До этого момента я почти не понимал, что происходит. Мне, выросшему в области третьего круга ПВО Москвы и не раз в школьные годы попадавшему в запретку, казалось, что мы очутились в какой-то секретной местности и часовые должны нас переправить на КПП. Вот только почему они в штатском – я не был способен понять. И что за странные разговоры?
Гоша не унимался:
– Так что, товарищи жрецы, отсталая у вас религия! Культ СССР – это туфта. Вот у нас – культ Роберта Фриппа и Кейт Буш. Слышали такую музыку?
На этом, собственно, все. Первый махнул на нас пистолетом и стал спускаться в овраг. Остальные за ним. Я же, почуяв недоброе, потащил Гошу из леса на шоссе, на шум машин. Пройдя по нему, мы наткнулись на указатель: «Малые Жеребцы».
Вечер завершился картошкой с грибами и беседой с отцом Гошиной невесты, полковником авиации, летавшим над Синаем на МиГ-25.

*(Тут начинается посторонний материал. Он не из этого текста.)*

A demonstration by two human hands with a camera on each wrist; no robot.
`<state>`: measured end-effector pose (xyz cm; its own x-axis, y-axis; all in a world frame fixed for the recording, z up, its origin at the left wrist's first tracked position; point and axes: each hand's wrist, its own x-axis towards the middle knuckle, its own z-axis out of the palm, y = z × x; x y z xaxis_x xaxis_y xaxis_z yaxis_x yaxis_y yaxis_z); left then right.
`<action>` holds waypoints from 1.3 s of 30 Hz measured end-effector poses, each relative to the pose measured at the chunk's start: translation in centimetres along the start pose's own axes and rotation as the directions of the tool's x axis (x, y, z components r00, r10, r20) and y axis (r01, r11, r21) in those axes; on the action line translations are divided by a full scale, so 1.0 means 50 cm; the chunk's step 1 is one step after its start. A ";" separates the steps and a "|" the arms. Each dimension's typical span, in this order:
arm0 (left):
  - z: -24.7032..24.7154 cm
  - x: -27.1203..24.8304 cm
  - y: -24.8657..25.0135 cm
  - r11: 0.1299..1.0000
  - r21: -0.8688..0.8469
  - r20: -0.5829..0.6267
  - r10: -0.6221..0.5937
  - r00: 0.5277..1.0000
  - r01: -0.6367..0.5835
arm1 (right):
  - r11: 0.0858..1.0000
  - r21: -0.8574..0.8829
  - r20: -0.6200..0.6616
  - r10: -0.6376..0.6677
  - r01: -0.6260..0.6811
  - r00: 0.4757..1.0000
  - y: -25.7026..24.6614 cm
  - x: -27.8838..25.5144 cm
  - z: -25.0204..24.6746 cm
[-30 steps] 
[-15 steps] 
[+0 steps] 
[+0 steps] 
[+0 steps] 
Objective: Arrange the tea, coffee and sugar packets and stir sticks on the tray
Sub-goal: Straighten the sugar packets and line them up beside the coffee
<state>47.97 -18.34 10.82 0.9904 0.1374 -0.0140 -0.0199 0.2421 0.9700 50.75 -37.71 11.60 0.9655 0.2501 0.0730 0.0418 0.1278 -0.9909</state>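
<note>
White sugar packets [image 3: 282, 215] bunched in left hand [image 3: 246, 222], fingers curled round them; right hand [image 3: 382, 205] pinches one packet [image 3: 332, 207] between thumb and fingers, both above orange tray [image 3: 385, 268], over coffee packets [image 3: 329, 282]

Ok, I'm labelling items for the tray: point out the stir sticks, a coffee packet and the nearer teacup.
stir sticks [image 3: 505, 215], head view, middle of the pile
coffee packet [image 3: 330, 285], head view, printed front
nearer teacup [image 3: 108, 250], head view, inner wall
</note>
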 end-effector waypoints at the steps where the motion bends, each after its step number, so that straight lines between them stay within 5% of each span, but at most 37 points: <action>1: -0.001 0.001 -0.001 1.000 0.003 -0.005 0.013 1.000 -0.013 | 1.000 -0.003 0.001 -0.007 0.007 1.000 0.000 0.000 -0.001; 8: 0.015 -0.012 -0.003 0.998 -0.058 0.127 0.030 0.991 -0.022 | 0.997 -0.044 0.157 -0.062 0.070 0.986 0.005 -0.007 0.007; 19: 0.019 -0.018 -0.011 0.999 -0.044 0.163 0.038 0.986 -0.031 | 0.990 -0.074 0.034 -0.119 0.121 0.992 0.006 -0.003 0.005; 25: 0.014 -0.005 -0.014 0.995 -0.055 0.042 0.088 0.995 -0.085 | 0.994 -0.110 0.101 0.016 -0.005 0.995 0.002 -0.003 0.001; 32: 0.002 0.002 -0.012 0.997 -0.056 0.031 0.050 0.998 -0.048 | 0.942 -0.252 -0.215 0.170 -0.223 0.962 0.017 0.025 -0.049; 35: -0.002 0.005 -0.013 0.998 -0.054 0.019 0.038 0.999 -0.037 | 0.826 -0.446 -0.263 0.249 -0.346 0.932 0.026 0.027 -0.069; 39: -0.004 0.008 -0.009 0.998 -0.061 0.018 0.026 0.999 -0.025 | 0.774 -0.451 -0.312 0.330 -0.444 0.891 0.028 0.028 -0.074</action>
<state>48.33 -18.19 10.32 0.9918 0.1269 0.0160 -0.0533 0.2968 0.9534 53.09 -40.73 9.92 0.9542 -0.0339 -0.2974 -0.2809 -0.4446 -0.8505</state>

Мы рассказали все и поклялись ему забыть про Больших Жрецов, встреченных в лесу. А заснули в стогу сена, рядом с выводком коз, мучивших меня ночью звуками ада с чертями.
А еще через два месяца СССР перестал существовать.
Труд Чехова и Герцля: 1860–1904
Имя Макар происходит от антично-греческого «макариус» – «блаженный». Ветхозаветные Острова блаженных задали европейской утопической мысли образ рая. Эти неведомые острова всегда отодвигались за край ойкумены с каждым ее расширением после географических открытий или завоеваний. На этих островах в воображении смертных благочестивое собрание избранных прогуливалось по Елисейскими полям, где наш Макар даже и не мечтал пасти своих телят.